Friday, February 17, 2012

Language of Commerce and the Pokédex

I have to disagree with Dr. Sexson on something. To be honest, I love economics. The dismal science rings true to me almost more than English Lit does, and someday I would love to combine the two into a grand theory. However, this may be too ambitious even for me (but hey, a "man's reach should exceed his grasp" and all that). I know I have been dealing with some esoteric stuff lately, specifically about the war between Saturn and the Mother. I want to bring that to a conclusion next week or the week after, but I have to admit I often feel like the war is playing out inside myself. You see, my other major is the sleaziest of Saturn-like pursuits, Finance--the language of commerce at its worst. If Dr. Sexson is right in that English Majors need to return language to a Golden Age, then I am willing to try. I have my foot in both worlds. Finance, I must admit, is much less appealing to me than Economics. There is something beautiful about looking at a demand-supply equilibrium graph. Its simplicity is what makes me smile.

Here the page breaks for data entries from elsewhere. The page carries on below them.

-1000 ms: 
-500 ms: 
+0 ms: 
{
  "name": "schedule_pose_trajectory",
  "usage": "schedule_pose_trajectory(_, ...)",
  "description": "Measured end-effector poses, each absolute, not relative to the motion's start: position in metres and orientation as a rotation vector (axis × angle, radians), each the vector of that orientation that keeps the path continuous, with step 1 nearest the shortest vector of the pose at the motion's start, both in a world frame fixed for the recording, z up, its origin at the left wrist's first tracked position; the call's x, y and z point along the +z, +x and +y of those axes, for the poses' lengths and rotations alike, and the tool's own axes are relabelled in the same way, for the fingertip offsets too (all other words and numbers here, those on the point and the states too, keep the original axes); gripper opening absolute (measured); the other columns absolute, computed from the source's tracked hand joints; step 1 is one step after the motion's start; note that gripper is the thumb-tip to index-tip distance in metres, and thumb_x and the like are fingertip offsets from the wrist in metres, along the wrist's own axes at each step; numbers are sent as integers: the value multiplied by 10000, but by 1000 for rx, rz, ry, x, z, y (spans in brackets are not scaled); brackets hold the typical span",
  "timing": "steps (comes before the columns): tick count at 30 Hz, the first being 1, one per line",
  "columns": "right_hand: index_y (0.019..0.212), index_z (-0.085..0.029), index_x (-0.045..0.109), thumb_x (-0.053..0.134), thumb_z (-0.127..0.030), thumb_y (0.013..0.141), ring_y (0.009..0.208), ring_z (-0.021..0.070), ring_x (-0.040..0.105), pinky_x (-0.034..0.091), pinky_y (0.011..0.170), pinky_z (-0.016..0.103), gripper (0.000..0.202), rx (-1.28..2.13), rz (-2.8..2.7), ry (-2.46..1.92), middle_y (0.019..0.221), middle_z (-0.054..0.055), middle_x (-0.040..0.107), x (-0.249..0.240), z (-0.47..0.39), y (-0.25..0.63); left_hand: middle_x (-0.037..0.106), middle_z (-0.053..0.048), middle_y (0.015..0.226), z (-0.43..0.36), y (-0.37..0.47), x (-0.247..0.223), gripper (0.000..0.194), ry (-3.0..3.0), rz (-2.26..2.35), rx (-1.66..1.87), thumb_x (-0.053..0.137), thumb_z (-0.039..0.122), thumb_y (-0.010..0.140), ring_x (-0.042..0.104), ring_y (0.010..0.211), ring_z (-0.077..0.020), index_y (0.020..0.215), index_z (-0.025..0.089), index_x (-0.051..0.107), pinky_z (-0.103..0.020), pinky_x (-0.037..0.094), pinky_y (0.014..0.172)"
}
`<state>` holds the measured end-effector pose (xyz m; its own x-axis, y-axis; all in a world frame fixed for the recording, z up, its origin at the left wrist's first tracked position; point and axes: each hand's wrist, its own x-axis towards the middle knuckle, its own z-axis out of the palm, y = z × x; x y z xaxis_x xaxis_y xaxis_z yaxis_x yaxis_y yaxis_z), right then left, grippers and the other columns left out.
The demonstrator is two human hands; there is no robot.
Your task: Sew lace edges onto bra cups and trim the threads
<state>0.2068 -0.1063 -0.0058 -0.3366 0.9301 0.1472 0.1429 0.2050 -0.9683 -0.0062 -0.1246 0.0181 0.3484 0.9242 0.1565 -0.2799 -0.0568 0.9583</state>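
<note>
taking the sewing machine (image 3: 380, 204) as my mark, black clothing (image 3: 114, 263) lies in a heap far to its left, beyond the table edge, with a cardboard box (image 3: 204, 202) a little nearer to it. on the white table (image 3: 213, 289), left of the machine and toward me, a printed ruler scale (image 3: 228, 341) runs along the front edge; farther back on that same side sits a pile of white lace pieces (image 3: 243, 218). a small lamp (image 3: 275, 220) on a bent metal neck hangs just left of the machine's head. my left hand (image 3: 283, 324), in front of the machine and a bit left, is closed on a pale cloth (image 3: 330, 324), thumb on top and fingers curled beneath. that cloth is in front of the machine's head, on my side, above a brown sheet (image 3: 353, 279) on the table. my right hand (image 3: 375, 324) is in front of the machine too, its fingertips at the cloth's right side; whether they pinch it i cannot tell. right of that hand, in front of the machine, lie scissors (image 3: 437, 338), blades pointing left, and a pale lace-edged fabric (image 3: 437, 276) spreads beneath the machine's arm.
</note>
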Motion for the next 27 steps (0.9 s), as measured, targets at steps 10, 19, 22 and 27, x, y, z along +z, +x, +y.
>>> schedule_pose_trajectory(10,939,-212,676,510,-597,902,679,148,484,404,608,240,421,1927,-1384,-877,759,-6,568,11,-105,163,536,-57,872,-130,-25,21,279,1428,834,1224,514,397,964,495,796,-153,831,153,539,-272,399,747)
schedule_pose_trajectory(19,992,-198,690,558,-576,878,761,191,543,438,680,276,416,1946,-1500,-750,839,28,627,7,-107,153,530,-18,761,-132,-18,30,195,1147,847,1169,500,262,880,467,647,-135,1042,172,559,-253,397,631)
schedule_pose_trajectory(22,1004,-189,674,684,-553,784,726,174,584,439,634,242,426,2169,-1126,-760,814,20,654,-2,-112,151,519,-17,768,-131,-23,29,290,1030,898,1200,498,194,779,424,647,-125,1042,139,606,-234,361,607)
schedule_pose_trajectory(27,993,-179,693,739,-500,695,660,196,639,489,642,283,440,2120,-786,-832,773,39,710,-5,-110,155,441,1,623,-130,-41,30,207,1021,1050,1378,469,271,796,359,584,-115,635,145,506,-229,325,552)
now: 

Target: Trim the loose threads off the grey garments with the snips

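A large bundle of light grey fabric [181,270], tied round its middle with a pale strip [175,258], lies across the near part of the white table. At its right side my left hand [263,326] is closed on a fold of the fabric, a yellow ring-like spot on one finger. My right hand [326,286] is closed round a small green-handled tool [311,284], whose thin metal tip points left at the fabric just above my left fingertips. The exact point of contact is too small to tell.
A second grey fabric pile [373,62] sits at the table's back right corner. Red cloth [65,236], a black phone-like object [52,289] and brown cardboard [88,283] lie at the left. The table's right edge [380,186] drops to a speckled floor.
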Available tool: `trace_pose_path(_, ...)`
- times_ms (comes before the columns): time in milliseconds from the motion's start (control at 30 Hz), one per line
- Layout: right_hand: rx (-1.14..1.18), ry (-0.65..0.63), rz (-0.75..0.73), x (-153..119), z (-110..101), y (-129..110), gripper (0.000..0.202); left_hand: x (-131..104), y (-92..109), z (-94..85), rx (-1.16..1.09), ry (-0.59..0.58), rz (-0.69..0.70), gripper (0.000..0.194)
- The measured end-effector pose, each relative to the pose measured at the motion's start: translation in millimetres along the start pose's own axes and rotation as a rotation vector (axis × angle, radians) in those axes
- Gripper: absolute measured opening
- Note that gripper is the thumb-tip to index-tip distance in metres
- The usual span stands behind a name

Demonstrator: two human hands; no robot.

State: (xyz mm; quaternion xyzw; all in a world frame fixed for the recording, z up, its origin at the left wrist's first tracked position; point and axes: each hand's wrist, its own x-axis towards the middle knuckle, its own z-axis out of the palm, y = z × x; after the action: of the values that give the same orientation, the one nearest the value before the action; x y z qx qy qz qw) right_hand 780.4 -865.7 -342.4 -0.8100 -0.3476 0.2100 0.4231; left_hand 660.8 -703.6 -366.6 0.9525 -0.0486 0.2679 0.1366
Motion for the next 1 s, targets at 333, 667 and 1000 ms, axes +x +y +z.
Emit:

There is usually no exotic derivatives, fixed income durations, or complicated correlation and beta calculations, it's just two lines crossing each other. I have a strong belief that I am under a Dionysian spell, so it would make sense that I would waver between two extremes: hard materialism and holistic Mother Goddesses. Dionysus is mad, caught in the moment, and needs mothering. I think I suffer from several of these faults. As far as business goes, Apollo did leave Dionysus in charge of Delphi three months every year as he chilled with the Hyperboreans in the North. Every rational person needs to spill his mind goo against something sometimes or he will go insane. I was also struck by how Dr. Sexson used my last name as an image for Hephaestus' ax in Zeus' skull. Just the other day someone had misheard me and thought my last name was X-line (as in a X-Y axis). I like this--the break between the Apollonian and Dionysian, and the balance one seeks between them.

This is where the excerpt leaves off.